Based upon their experience and that of their consultants,
Management believes the Company will be successful in gaining a
portion of the market.
UNCERTAINTIES REGARDING MARKETING STRATEGY. There can be no
assurance that the Company will be successful in its efforts.
Until the Company's marketing programs have been fully developed
and tested, there can be no assurance that the Company will be
successful. The marketing plans of any new company involves
uncertainties and risks not present with long established
businesses. (See "Business")
CONTINUED CONTROL BY EXISTING SHAREHOLDERS. Any prospective
investor must understand that, following the issuance of the
Company's shares he or she will have very limited rights to
affect the day to day operational decisions of the Company.
Shareholders must rely on the expertise and knowledge of the
Officers and Directors together with any consultants they may
appoint to manage and plan the operations of the Company.
COMPETITION. The Company will be required to compete with a
number of entities which are larger, have greater resources and
more extensive operating histories than the Company. Operating
losses may result from this competition which may have a
materially adverse effect on the Company.
LIMITED FINANCING. There is no assurance that additional monies
or financing will be available in the future or, if available,
will be at terms favorable to the Company.
It may be possible that the Company issue additional shares in
the future to finance its capital operations requirement. Any
such issuance will reduce the percent of ownership of present
shareholders.
GENERAL ECONOMIC AND OTHER CONDITIONS. The Company's business may
be adversely affected from time to time by such matters that may
be outside the control of the Company and/or its Officers and
Directors such as changes in general economic conditions, tax
law or policy of local and national governments, international
relations and related conditions, as they exist in any area where
the Company may target its marketing strategy.

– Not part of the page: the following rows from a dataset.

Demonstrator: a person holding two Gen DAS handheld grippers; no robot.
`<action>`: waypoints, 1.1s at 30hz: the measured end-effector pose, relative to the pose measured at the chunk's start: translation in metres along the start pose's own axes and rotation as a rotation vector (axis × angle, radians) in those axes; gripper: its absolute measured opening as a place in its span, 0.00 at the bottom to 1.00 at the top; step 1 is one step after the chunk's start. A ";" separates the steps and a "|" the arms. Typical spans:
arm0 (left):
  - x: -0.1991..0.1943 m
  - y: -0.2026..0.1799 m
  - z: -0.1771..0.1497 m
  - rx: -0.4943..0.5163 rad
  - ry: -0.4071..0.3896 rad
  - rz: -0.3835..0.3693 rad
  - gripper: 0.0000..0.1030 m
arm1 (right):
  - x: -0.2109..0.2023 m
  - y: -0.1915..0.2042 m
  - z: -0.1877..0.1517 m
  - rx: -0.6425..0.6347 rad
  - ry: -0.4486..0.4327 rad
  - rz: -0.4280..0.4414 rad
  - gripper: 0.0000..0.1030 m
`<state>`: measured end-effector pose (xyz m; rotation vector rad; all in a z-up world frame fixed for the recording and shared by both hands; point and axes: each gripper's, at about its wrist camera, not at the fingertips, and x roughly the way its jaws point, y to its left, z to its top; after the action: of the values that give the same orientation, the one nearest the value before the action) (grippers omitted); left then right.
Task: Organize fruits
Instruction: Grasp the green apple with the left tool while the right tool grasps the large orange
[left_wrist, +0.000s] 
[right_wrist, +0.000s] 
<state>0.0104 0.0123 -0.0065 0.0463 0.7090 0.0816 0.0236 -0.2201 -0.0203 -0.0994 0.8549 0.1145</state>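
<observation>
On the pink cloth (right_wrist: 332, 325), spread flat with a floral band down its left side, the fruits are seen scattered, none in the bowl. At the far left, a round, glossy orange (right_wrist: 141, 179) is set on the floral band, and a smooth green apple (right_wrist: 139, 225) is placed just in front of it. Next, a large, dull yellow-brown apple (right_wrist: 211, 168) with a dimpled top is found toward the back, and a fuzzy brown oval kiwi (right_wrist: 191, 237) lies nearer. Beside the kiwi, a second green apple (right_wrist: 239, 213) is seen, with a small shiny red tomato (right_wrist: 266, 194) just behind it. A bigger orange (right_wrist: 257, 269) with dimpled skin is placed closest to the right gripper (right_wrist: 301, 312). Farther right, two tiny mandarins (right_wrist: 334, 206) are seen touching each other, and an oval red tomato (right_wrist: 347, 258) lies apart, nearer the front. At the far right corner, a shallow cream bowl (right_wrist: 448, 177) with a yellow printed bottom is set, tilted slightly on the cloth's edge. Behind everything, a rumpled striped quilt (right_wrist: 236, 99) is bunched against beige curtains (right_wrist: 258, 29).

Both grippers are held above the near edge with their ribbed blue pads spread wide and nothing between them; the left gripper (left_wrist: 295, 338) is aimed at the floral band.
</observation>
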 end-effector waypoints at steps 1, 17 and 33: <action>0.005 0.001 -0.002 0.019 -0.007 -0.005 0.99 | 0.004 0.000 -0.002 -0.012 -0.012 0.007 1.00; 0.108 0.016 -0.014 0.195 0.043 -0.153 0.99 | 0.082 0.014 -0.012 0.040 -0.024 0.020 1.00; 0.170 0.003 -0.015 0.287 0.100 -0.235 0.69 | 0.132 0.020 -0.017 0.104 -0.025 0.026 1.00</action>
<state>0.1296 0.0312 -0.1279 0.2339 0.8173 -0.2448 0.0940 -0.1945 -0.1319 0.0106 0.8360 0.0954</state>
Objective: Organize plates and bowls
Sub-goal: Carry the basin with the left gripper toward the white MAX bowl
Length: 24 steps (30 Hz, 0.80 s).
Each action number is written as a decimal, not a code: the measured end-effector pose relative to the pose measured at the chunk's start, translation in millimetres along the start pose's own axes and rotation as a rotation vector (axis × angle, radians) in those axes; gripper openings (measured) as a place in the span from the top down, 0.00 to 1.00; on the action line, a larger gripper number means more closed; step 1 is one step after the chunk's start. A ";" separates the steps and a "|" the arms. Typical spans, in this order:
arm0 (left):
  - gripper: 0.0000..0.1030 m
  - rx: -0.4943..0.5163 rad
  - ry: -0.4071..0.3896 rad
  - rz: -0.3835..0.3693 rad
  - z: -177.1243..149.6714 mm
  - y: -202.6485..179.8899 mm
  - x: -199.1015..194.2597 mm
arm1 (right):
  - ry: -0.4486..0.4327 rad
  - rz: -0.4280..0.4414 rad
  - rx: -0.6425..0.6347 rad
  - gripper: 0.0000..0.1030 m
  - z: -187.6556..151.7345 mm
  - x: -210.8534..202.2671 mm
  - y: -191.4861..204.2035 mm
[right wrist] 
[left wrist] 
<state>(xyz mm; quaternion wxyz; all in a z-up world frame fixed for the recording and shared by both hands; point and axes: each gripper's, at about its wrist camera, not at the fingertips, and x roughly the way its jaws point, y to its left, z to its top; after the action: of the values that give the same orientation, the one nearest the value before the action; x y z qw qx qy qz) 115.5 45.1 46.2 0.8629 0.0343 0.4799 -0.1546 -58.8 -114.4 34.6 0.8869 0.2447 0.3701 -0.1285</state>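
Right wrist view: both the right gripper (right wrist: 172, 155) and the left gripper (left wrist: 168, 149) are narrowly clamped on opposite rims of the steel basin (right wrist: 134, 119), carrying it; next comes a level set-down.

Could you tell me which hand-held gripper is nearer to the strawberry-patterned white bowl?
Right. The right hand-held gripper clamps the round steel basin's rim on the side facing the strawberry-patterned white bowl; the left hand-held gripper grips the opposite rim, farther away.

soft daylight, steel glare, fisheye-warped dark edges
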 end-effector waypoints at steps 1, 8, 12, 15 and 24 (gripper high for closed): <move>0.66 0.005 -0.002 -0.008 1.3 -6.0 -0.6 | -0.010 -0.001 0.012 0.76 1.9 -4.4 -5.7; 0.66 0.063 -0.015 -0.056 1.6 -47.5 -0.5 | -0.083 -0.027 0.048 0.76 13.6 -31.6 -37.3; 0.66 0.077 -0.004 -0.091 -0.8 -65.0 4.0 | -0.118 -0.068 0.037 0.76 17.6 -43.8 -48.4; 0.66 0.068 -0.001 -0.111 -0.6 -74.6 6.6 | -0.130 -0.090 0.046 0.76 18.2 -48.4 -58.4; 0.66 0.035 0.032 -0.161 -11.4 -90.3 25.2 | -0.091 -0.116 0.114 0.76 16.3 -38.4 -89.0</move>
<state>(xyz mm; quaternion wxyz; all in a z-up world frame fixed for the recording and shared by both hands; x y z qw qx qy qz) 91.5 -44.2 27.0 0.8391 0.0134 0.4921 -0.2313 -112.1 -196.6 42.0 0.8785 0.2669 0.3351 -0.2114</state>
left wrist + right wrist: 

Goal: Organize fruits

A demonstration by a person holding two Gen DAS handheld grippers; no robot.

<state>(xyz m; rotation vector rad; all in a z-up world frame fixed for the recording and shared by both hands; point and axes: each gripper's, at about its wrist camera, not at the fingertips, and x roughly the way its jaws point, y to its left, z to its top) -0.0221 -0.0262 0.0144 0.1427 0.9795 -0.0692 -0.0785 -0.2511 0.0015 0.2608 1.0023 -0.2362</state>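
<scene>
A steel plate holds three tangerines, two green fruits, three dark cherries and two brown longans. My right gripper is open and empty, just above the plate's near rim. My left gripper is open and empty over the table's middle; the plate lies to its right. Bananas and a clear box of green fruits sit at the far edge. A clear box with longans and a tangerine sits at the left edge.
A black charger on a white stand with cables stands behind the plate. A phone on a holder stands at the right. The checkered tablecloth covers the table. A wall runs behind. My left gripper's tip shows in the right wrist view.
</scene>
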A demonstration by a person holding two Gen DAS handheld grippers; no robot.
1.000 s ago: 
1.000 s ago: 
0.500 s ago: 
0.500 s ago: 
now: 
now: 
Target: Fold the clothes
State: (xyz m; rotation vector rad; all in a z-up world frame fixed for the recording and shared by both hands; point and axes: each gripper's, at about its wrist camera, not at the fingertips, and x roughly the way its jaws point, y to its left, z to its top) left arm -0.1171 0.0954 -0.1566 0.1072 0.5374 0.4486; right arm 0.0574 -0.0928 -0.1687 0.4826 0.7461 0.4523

ADDITIONAL FINANCING WILL BE REQUIRED. The conduct of the
Company's business will require availability of additional funds.
No funds have been committed to the Company, and there can be no
assurance that the necessary additional capital will be raised so
that the plan can be implemented. Moreover, even if financing
were to become available, it is likely that the cost of such
funds would be high and possibly prohibitive due to the fact that
the Company is a small start-up company without any record of
success. If such business plan is not implemented, it could have
a material adverse impact on the Company's future operations and
growth.
ENFORCEABILITY OF CIVIL LIABILITIES AGAINST FOREIGN PERSONS.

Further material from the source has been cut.